Rat observations are increasing in New York

Fatih Aktas / Anadolu / Getty Images

It has long been predicted that Many species of pests will thrive as the planet warms up – and now a study of 16 major cities has found that rats populations increase the fastest in areas where Average temperatures increase the fastest.

It is extremely difficult to estimate the number of rats in a city, so Jonathan Richardson At the University of Richmond in Virginia and his colleagues did not try this. Instead, they have an idea of ​​how populations change by examining the number of complaints concerning rats recorded by cities.

In the United States, this information is often accessible to the public and the team has also been able to obtain data for some places outside the United States by contacting city officials.

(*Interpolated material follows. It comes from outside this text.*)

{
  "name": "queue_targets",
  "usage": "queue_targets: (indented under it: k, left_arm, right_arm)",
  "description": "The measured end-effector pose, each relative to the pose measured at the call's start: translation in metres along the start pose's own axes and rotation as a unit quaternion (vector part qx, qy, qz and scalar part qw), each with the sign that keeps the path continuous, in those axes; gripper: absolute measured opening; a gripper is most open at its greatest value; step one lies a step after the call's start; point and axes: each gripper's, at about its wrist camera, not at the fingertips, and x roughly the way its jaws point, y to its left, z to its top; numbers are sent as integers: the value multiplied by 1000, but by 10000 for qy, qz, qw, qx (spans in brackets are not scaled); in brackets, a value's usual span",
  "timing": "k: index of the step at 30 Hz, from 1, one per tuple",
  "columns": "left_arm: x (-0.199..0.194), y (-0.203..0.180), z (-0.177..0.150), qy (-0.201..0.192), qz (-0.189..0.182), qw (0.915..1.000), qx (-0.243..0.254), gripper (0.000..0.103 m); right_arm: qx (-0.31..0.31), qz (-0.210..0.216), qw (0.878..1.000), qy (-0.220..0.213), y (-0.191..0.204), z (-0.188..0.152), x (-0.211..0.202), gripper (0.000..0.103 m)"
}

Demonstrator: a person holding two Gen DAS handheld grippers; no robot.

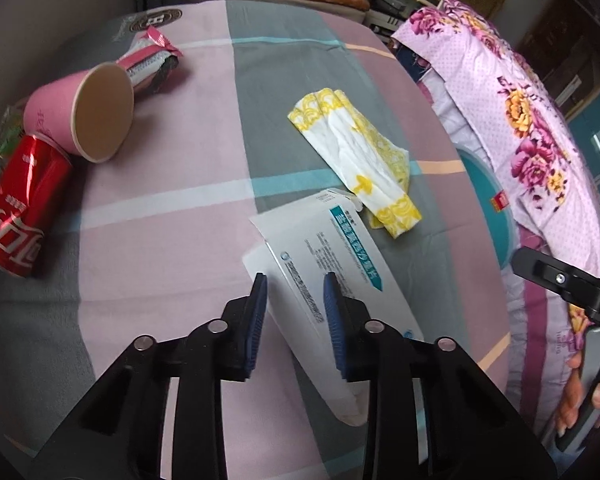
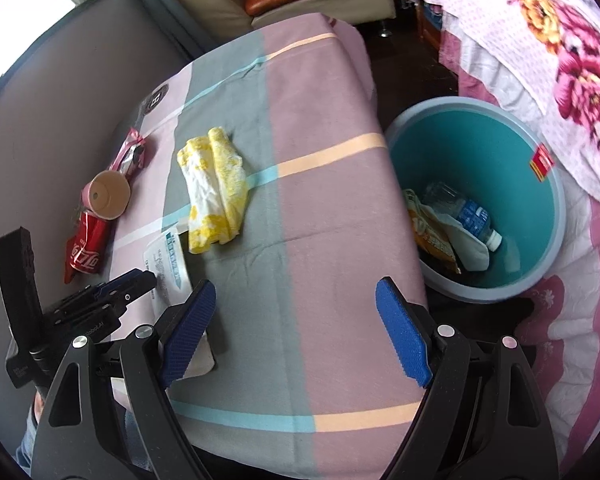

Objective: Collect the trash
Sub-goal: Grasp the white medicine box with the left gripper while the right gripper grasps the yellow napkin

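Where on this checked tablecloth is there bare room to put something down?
The widest bare stretch lies between the yellow napkin and the table edge beside the teal bin. The wall side is crowded: cola can, pink cup, wrapper. The white box fills the near middle.

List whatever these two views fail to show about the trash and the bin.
- White box: left wrist view, its near end sits behind the left gripper; whether the pads press it is unclear.
- Red can: its end is cut by the picture edge.
- Teal bin: right wrist view, the table edge hides its near wall.
- Box print: too small to read.
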Motion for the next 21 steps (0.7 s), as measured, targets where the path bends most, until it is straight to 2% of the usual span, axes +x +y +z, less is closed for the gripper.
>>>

Researchers only understood cities in their study if at least seven years of data were available and that the collection methods had not changed. This left them data for 13 American cities, as well as Tokyo, Amsterdam and Toronto.

Their analysis suggests that the number of rats decreases in New Orleans, Louisville in Kentucky and Tokyo, is stable in Dallas and St Louis, and increases in the other 11 cities, with the fastest growth of Washington DC, San Francisco, Toronto, New York and Amsterdam.

Richardson and his colleagues then examined several factors that could explain trends. They found that the strongest link was with the average temperature increase During the last century. The next strongest link was urbanization, evaluated from satellite photos, followed by the density of the human population. The city's GDP has not shown a link with rats trends.

It is known that in the colder cities, the number of rats falls during the winter and the peak in summer, it is therefore logical that growing temperatures lead to an increase in populations, say the researchers. More rats mean a greater risk than people get diseases transmitted by rats, such as leptospirosis, also called Weil's disease.

The results show that cities must do more to control rats as the planet warms up, and the cutting of their food supply is the most important measure, explains Richardson.

“Securing food waste and making it inaccessible to rats is the approach that will have the greatest impact on rats control,” he said. “We see a New York pilot in certain districts – finally – and that puts a measurable breach in number of rats.”